ROME, mardi 4 septembre 2012 (ZENIT.org) – L’Europe est « beaucoup plus que l’euro », c’est pourquoi elle doit « retrouver son unité de fond » pour trouver des solutions à la crise, estime Mgr Ambrosio.

Mgr Gianni Ambrosio, vice-président de la Commission des épiscopats de l’Union européenne (COMECE) est intervenu lors d’une rencontre organisée par le Conseil des Conférences épiscopales d’Europe (CCEE) à Chypre, Nicosie, du 3 au 5 septembre 2012 (cf.
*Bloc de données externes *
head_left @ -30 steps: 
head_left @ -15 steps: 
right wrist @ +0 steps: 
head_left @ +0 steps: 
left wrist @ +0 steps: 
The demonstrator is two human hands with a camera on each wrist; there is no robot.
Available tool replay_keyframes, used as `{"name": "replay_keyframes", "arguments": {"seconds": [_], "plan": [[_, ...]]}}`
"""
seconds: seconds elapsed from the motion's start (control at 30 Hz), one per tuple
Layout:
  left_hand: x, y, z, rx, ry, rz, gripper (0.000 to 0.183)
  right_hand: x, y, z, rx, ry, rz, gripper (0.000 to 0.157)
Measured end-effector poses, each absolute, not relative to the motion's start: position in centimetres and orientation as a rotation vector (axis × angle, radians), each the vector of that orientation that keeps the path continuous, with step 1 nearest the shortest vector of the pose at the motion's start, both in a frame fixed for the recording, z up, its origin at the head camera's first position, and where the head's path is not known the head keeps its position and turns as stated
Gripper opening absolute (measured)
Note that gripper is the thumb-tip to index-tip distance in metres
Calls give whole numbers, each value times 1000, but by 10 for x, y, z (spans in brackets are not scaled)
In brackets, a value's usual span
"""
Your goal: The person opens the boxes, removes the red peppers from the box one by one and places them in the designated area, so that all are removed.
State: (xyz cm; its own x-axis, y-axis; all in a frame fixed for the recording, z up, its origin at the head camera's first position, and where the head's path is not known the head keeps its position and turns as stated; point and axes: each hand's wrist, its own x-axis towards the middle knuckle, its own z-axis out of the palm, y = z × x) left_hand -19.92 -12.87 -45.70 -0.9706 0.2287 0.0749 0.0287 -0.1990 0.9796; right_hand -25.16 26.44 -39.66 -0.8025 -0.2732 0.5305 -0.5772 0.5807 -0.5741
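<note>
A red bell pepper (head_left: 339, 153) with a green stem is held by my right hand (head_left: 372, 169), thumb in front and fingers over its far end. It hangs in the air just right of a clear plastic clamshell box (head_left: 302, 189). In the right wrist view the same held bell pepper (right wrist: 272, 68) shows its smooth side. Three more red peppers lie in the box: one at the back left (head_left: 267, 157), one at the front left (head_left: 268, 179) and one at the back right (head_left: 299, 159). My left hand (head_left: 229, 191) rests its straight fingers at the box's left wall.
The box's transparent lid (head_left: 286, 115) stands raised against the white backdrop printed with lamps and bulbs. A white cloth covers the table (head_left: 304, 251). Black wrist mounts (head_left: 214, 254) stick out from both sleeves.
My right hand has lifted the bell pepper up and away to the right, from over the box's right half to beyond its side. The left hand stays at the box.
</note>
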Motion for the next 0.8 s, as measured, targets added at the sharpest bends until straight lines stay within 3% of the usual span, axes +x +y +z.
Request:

Zenit du 28 août 2012).

Evoquant la crise économique actuelle, il fait observer que « la croissance des dettes souveraines et la perte de confiance des investisseurs dans l’économie » montrent « l’interdépendance entre tous les pays ».

Selon lui, cette « prise de conscience » de l’interdépendance est « salutaire » : elle doit « pousser l’UE à retrouver son unité de fond pour que l’activité économique, comme toute autre dimension de l’agir humain, ne se réalise jamais dans un vide moral, mais toujours à l’interne d’un contexte culturel déterminé ». 

En effet, affirme Mgr Ambrosio, « l’Europe est beaucoup plus que l’euro ». Elle est « plus qu’un espace de libre échange et de convenances économiques réciproques », insiste-t-il, et ce « plus » ne « peut pas être écarté », et il est « encore plus nécessaire pour sortir de la crise actuelle ». Il évoque une "position commune" des chrétiens à ce sujet.

Alors que « les solutions motivées par des considérations à court terme amènent inévitablement à une politique économique à courte échéance », la COMECE invite à avoir une « vision à long terme », c’est-à-dire à s’intéresser aux « valeurs qui peuvent soutenir et exprimer une communauté de solidarité et de responsabilité ».

A ce titre, la COMECE et ses partenaires œcuméniques ont « élaboré une position commune sur le rôle des acteurs d’Eglise dans la politique de cohésion européenne », le 12 juillet 2012 (cf. Zenit du 13 juillet 2012).

Le document appelle à « un engagement plus déterminé pour « promouvoir la cohésion économique, sociale et territoriale et la solidarité entre les Etats membres » de l’Europe.

Les chrétiens sont spécialement concernés, car « la solidarité est l’expression naturelle de leur foi », souligne le texte.  

Par ailleurs, ajoute Mgr Ambrosio, l’« interconnexion » entre les pays d’Europe entraine la « nécessité d’une meilleure coordination des politiques économiques au niveau communautaire », afin de « tenir ensemble les objectifs de rigueur de bilan, croissance économique, création de postes de travail ».

Pour lui, il s’agit de « montrer la vitalité de l’économie sociale de marché ». Les valeurs qui inspirent l’économie sociale de marché « correspondent aux grands principes de la Doctrine sociale de l’Eglise », précise-t-il.